▶ **Exercise details**: Nothing but the lines from the top of the following entries through the line with "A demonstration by" should be printed, exactly as they are.

Collected data entries
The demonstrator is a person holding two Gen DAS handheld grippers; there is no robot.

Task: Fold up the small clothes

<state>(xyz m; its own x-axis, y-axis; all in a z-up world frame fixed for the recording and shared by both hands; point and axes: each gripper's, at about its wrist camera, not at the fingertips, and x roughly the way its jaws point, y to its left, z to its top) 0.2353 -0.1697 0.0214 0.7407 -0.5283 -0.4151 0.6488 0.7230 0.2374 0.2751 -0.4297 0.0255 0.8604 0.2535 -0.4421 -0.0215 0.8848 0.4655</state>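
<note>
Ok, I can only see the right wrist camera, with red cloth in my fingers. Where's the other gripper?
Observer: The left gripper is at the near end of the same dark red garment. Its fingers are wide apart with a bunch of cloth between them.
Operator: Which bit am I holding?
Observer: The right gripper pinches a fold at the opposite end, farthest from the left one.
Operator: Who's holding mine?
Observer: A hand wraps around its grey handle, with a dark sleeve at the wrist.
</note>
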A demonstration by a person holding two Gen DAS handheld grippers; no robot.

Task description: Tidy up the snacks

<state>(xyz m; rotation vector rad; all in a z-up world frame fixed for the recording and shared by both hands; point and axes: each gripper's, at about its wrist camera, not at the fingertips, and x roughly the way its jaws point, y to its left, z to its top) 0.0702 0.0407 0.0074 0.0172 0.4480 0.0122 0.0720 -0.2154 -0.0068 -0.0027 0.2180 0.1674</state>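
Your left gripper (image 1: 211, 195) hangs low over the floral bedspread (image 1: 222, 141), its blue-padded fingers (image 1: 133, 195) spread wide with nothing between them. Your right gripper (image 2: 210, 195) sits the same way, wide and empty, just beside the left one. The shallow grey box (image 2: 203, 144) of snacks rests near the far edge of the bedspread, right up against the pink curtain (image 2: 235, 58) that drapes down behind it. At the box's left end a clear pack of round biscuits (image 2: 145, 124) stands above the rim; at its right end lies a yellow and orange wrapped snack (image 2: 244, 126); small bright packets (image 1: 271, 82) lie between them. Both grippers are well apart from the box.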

▶ **Solution for this exercise**:
The demonstrator is a person holding two Gen DAS handheld grippers; there is no robot.

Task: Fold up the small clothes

<state>(xyz m; its own x-axis, y-axis; all in a z-up world frame fixed for the recording and shared by both hands; point and axes: each gripper's, at about its wrist camera, not at the fingertips, and x roughly the way its jaws point, y to its left, z to its top) 0.2353 -0.1697 0.0214 0.7407 -0.5283 -0.4151 0.6488 0.7230 0.2374 0.2751 -0.4297 0.0255 0.8604 0.2535 -0.4421 -0.0215 0.8848 0.4655</state>
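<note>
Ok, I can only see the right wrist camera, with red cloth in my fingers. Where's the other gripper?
Observer: The left gripper is at the near end of the same dark red garment. Its fingers are wide apart with a bunch of cloth between them.
Operator: Which bit am I holding?
Observer: The right gripper pinches a fold at the opposite end, farthest from the left one.
Operator: Who's holding mine?
Observer: A hand wraps around its grey handle, with a dark sleeve at the wrist.
</note>
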A demonstration by a person holding two Gen DAS handheld grippers; no robot.

The output is complete.